▶ Exercise description:
Repeat each line of the material word for word.

▶ Collected material:
=== Begin Enclosure ===

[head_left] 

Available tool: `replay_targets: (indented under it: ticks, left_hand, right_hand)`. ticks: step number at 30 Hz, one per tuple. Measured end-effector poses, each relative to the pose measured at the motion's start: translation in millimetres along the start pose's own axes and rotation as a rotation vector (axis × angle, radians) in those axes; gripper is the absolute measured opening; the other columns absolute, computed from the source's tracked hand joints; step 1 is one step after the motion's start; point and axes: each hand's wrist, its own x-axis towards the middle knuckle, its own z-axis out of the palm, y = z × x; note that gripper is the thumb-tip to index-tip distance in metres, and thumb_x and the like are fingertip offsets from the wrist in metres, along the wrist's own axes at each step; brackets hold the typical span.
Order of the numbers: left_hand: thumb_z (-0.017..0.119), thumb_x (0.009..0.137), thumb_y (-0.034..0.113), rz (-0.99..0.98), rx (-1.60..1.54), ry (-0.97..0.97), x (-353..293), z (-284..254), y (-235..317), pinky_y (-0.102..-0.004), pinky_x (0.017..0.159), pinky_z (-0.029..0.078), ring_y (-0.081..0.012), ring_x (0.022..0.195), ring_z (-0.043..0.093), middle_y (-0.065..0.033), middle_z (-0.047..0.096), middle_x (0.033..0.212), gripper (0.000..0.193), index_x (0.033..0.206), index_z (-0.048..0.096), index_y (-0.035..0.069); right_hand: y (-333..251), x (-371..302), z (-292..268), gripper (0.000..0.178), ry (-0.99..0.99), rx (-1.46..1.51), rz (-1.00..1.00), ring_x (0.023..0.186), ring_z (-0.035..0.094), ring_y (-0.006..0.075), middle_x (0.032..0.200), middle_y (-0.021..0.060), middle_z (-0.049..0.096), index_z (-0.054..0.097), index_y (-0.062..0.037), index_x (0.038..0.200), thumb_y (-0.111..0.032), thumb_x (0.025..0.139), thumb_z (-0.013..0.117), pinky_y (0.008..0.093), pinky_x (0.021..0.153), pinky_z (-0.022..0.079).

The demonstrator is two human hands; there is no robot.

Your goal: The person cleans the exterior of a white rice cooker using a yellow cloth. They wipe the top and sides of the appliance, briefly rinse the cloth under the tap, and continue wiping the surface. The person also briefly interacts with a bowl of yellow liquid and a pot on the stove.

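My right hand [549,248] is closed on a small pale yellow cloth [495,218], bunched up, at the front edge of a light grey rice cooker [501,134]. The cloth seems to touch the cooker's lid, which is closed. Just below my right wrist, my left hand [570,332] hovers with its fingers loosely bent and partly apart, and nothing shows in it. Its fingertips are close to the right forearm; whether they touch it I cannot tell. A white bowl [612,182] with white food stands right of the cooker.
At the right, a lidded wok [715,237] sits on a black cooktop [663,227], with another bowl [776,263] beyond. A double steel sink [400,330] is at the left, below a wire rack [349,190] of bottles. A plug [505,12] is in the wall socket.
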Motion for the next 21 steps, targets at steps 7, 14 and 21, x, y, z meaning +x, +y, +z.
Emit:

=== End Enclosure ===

▶ Your solution:
[head_left] 

Available tool: `replay_targets: (indented under it: ticks, left_hand, right_hand)`. ticks: step number at 30 Hz, one per tuple. Measured end-effector poses, each relative to the pose measured at the motion's start: translation in millimetres along the start pose's own axes and rotation as a rotation vector (axis × angle, radians) in those axes; gripper is the absolute measured opening; the other columns absolute, computed from the source's tracked hand joints; step 1 is one step after the motion's start; point and axes: each hand's wrist, its own x-axis towards the middle knuckle, its own z-axis out of the palm, y = z × x; note that gripper is the thumb-tip to index-tip distance in metres, and thumb_x and the like are fingertip offsets from the wrist in metres, along the wrist's own axes at each step; brackets hold the typical span.
Order of the numbers: left_hand: thumb_z (-0.017..0.119), thumb_x (0.009..0.137), thumb_y (-0.034..0.113), rz (-0.99..0.98), rx (-1.60..1.54), ry (-0.97..0.97), x (-353..293), z (-284..254), y (-235..317), pinky_y (-0.102..-0.004), pinky_x (0.017..0.159), pinky_z (-0.029..0.078), ring_y (-0.081..0.012), ring_x (0.022..0.195), ring_z (-0.043..0.093), middle_y (-0.065..0.033), middle_z (-0.047..0.096), middle_x (0.033..0.212), gripper (0.000..0.193), index_x (0.033..0.206), index_z (-0.048..0.096), index_y (-0.035..0.069); right_hand: y (-333..251), x (-371..302), z (-292..268), gripper (0.000..0.178), ry (-0.99..0.99), rx (-1.46..1.51), rz (-1.00..1.00), ring_x (0.023..0.186), ring_z (-0.035..0.094), ring_y (-0.006..0.075), middle_x (0.032..0.200), middle_y (-0.021..0.060), middle_z (-0.049..0.096), index_z (-0.054..0.097), index_y (-0.062..0.037), index_x (0.038..0.200), thumb_y (-0.111..0.032), thumb_x (0.025..0.139), thumb_z (-0.013..0.117), pinky_y (0.008..0.093), pinky_x (0.021..0.153), pinky_z (-0.022..0.079).

The demonstrator is two human hands; there is no robot.

Your goal: The person cleans the exterior of a white rice cooker using a yellow cloth. They wipe the top and sides of the appliance, briefly rinse the cloth under the tap, and continue wiping the surface. The person also briefly interacts with a bowl of yellow liquid and a pot on the stove.

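My right hand [549,248] is closed on a small pale yellow cloth [495,218], bunched up, at the front edge of a light grey rice cooker [501,134]. The cloth seems to touch the cooker's lid, which is closed. Just below my right wrist, my left hand [570,332] hovers with its fingers loosely bent and partly apart, and nothing shows in it. Its fingertips are close to the right forearm; whether they touch it I cannot tell. A white bowl [612,182] with white food stands right of the cooker.
At the right, a lidded wok [715,237] sits on a black cooktop [663,227], with another bowl [776,263] beyond. A double steel sink [400,330] is at the left, below a wire rack [349,190] of bottles. A plug [505,12] is in the wall socket.
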Motion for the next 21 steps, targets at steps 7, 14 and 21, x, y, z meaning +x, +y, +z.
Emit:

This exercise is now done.